Pick a stable `model_name` string. This key connects configuration, model
registration, sampler registration, CLI choices, and benchmark configs. Keep the
name lowercase and consistent with existing names such as `llada`, `sdar`, and
`fast_dllm_v2`.

If the model should be benchmarked from the CLI, add the name to
`MODEL_NAME_CHOICES` in `diffulex_bench/arg_parser.py`.

## Model Implementation

Add model code under `diffulex/model/`. Register the model with
`AutoModelForDiffusionLM.register`. Most factories receive `config.hf_config`;
use `use_full_config=True` only when model construction needs full Diffulex
runtime settings.

The model should match the interface expected by the selected model runner and
sampler. Start from the closest existing model family and keep the first version
minimal.

## Sampler Implementation

Add a matching sampler under `diffulex/sampler/` when the model needs
family-specific token update logic. Register it with `AutoSampler.register`.

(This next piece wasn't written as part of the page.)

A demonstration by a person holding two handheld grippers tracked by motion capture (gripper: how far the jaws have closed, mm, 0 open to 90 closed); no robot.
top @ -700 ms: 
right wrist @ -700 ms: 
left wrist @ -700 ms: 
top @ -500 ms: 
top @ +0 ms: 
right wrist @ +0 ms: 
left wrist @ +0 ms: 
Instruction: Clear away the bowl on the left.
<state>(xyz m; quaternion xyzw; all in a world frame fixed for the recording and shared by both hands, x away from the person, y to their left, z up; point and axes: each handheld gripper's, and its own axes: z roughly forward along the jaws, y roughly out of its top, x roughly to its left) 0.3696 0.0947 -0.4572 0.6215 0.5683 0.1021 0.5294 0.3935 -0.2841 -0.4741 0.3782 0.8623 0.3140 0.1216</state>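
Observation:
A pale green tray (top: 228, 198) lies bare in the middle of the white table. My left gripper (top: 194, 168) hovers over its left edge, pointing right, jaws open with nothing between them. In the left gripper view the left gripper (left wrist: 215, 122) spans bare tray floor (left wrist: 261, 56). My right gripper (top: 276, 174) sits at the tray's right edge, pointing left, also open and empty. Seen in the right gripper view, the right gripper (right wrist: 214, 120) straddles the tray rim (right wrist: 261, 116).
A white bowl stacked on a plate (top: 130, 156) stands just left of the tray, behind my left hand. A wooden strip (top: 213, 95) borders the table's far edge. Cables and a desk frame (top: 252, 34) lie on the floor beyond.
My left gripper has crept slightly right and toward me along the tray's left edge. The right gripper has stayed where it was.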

Use `sampling_mode="naive"` unless the model needs edit-style updates. Edit
sampling is currently restricted to specific LLaDA2-family model names in
`Config._validate_sampling_mode`.

## Configuration Defaults

Only add model-specific defaults when the generic engine arguments are not
enough. Examples already in the config:

| Condition | Existing config behavior |
| --- | --- |
| DiffusionGemma | Uses the native `diffusion_gemma` strategy defaults, `block_size=256`, `page_size=256`, and `buffer_size=1`. |
| DMax | Requires edit sampling and a DMax-compatible model name. |
| D2F | Disables prefix caching and uses full-prefix multi-block behavior. |

Avoid broad validation until a real invalid state has been observed.

## Benchmark and Serving Configs

After the model loads, add a small benchmark config under
`diffulex_bench/configs/` if the model is meant to be evaluated regularly. Use
paths as placeholders and keep model-specific settings explicit.

For serving, document a minimal command with low request and token limits first.
Users can scale limits after the command succeeds.

## Verification

A staged verification path keeps wiring issues easy to isolate:

1. Import the model and sampler modules.
2. Construct a `Config` with the new `model_name`.
3. Run one tiny offline generation.
4. Run a benchmark with `--dataset-limit`.
5. Add focused tests for model loading, sampler behavior, or config validation.

Do not start with a full benchmark. Full evaluations hide basic wiring problems
behind long runtime and larger GPU memory pressure.